“Gentlemen.” A stern-faced nurse comes in. “It’s well past visiting hours, and my patient needs to rest.”
“I’m not going anywhere.”
“I’m not going anywhere.”
Landon and my father speak in unison and then glare at each other.
If I wasn’t so miserable, I might have laughed.
The two of them are talking over each other now, arguing like I have no say in the matter and I squeeze my eyes shut.
Stop, I think to myself, willing them to understand.
Another tear leaks from my eye and I swipe at it angrily as they continue to argue.
I hate crying. Hate showing weakness. Hate everything about what’s happening.
“Stop!” I choke out, my hands balling into fists. “Just fucking stop!”
They both turn in surprise.
“I’m too tired and stressed to listen to this. I don’t expect either of you to stay.” For some reason, more tears leak out, and I grit my teeth as I try to regain control. “I can’t listen…to anymore…” I break down all over again, covering my face with my hands. I don’t know what the hell is wrong with me. Well,I probably do, somewhere deep down in the darkest recesses of my mind, but I can’t think that hard.

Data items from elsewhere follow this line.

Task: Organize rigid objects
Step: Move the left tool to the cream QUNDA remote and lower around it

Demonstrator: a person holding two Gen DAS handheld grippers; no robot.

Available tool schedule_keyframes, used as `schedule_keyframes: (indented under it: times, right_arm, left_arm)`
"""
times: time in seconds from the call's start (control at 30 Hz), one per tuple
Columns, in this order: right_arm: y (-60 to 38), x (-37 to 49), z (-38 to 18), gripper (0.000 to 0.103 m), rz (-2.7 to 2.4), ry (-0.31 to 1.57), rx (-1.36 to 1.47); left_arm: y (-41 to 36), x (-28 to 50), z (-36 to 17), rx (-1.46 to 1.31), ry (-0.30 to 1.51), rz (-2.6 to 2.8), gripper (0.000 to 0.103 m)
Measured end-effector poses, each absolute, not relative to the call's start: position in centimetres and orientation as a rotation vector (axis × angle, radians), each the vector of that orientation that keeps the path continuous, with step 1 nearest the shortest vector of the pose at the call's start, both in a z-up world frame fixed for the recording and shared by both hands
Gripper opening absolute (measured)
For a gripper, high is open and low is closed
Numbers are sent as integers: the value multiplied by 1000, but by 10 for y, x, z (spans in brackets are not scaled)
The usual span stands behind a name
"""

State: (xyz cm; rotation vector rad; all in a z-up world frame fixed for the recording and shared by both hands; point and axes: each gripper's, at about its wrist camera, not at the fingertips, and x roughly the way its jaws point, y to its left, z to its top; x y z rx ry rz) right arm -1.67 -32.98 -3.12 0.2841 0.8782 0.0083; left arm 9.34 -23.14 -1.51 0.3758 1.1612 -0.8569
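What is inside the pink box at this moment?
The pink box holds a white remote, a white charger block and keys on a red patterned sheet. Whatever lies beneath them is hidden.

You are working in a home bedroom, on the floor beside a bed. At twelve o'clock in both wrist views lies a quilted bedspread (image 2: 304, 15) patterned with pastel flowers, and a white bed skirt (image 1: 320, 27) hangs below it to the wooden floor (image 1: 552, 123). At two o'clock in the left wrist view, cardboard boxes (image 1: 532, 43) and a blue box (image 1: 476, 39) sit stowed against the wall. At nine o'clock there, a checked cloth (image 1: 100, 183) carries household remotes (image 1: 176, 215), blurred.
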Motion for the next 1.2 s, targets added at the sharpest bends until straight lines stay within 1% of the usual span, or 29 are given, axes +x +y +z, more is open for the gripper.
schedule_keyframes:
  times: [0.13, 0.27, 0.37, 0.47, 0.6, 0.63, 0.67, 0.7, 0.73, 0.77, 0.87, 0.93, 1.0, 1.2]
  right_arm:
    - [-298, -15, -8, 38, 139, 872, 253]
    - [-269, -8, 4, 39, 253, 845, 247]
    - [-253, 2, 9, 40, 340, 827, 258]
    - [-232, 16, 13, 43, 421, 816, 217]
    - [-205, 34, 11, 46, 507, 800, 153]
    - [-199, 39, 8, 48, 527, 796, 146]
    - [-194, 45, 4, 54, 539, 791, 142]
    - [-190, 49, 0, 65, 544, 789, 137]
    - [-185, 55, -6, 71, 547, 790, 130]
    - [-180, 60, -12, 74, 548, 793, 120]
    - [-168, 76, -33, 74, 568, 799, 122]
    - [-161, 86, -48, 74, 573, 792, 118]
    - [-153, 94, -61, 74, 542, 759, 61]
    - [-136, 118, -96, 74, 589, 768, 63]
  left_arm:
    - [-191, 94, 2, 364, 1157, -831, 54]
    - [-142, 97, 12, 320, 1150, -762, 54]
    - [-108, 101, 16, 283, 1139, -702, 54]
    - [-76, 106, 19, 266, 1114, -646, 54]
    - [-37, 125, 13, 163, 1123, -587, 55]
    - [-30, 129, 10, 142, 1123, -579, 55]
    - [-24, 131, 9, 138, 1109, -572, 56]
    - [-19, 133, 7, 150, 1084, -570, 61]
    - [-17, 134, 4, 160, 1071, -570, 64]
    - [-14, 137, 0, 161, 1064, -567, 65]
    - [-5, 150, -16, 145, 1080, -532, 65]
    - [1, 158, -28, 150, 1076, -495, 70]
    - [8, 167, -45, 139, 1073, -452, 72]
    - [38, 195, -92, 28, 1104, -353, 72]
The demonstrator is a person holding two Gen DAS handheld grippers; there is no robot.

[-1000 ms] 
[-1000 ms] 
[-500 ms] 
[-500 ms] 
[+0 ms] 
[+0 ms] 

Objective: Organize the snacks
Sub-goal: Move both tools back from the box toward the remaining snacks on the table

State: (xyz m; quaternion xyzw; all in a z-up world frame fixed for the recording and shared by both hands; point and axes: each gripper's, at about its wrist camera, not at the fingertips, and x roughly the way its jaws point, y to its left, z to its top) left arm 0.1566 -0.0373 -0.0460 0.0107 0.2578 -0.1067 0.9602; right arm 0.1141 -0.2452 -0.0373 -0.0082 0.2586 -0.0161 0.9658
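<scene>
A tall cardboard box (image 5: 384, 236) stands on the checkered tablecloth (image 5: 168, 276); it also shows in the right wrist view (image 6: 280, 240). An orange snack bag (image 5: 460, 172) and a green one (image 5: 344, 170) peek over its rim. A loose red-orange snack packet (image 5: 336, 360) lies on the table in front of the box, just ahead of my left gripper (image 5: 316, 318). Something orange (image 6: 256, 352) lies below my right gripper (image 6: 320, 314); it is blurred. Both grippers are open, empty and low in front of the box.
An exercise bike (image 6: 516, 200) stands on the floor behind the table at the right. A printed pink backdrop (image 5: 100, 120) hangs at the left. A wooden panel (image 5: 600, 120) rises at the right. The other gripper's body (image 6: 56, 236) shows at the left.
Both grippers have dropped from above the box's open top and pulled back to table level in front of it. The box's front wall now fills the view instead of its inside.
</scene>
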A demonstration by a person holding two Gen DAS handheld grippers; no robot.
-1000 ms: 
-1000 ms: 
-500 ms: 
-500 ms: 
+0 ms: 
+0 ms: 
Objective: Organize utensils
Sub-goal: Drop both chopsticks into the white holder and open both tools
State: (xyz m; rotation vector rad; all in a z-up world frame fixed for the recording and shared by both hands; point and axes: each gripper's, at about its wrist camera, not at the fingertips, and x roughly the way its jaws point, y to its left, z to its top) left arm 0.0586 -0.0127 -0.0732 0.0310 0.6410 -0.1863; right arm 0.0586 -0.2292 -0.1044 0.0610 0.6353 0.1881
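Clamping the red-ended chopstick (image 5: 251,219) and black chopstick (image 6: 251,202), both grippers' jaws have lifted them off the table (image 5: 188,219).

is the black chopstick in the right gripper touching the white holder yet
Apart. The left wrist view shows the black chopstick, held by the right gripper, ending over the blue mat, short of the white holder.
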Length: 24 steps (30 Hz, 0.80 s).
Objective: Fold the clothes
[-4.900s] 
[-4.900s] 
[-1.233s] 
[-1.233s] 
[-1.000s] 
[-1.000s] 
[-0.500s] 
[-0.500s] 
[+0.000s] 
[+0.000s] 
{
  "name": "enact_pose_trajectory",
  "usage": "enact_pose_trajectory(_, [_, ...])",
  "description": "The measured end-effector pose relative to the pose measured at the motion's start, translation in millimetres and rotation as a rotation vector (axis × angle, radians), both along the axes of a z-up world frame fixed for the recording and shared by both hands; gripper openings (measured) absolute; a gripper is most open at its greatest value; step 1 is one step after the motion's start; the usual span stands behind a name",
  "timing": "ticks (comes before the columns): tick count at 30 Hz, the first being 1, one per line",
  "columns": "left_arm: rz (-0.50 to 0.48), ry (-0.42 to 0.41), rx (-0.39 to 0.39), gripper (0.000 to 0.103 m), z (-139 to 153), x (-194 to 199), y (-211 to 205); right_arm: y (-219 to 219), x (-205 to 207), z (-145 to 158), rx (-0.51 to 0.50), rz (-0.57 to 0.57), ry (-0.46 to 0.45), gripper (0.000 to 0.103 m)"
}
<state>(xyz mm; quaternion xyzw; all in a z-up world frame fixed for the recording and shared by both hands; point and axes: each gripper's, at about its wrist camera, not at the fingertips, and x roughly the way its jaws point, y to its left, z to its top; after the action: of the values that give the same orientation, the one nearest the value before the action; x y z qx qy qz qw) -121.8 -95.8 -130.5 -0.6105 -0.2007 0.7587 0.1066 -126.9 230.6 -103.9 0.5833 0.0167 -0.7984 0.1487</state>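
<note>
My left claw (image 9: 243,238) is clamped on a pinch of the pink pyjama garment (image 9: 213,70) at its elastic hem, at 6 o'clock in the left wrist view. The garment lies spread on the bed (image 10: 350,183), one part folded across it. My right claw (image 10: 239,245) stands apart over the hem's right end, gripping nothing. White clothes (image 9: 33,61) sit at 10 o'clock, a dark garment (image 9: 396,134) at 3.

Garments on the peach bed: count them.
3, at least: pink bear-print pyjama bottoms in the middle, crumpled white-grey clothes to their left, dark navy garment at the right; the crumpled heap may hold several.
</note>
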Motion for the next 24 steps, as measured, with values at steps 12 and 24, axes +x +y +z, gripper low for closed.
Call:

All I can seem to do is cry.
And cry some more.
“That’s it.” The nurse says something I can’t hear but less than a minute later, the room is quiet and she’s bustling around. “The doctor said I could give you something to help you relax. Would you like that?”
“No…” I pause. “Yes. I don’t know.”
“You’ve been through a terrible ordeal. There’s no need to suffer. Let me give you something that’ll help you sleep. Tomorrow, when you wake up, you’ll feel so much better.”
“Can I take a shower tomorrow?” I whisper.
She nods solemnly. “Absolutely.”
“Why do I keep crying?”
“Trauma. Your mind and body’s way of trying to cope with it all. That’s why you should take the meds. But only if you’re okay with it.”
I think about it, and suddenly I don’t care about anything but blissful oblivion.
Sleep.
Nothing to think about, talk about or do—just rest.
“Yes,” I say softly. “I’m so…tired.”
“Of course, you are.” She nods, straightening the bed. “Would you like another blanket? You’re shivering.”
I hadn’t even realized I was cold until she said it.
“Yes, please.”
“I’ll be right back.”
Alone for the first time in days, I snuggle deeper into the pillow, my thoughts racing. I don’t know what I’m going to do to get past this but there’s an overwhelming need to check out completely. If that means more drugs, even though I hate how they make me feel, I’ll deal with it.